The stretch wanted below opens at the line containing "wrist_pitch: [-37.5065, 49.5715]" and closes at the line containing "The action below". Please return it exactly, with no other lines.
┄┄┄┄┄┄
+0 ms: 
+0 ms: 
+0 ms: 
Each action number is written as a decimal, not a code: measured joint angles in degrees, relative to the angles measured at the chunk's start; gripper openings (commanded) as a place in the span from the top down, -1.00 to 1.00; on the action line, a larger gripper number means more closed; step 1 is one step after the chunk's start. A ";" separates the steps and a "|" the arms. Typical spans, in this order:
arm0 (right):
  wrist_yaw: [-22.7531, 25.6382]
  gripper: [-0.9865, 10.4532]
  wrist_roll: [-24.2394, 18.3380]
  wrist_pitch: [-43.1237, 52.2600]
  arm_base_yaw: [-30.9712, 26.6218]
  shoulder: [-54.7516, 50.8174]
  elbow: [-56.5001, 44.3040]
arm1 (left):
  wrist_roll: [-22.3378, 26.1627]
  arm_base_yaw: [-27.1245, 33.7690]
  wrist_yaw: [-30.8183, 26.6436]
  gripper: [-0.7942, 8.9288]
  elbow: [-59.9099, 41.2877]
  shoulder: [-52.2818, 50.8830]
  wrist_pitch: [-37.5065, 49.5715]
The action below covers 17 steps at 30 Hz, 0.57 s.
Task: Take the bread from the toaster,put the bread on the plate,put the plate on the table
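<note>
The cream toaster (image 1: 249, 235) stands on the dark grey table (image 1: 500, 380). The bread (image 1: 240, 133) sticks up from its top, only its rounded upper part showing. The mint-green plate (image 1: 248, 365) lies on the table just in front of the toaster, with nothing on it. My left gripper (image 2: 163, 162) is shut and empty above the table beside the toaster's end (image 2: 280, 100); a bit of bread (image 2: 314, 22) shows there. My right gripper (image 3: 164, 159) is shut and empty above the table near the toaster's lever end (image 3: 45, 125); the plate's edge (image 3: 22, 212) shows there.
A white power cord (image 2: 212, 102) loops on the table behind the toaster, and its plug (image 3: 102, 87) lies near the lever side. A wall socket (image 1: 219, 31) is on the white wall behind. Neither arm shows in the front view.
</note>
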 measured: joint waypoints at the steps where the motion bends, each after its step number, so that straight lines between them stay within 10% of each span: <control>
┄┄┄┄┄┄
RESPONSE TO THIS TASK:
  wrist_pitch: [-37.5065, 49.5715]
The action below covers 17 steps at 30 Hz, 0.57 s.

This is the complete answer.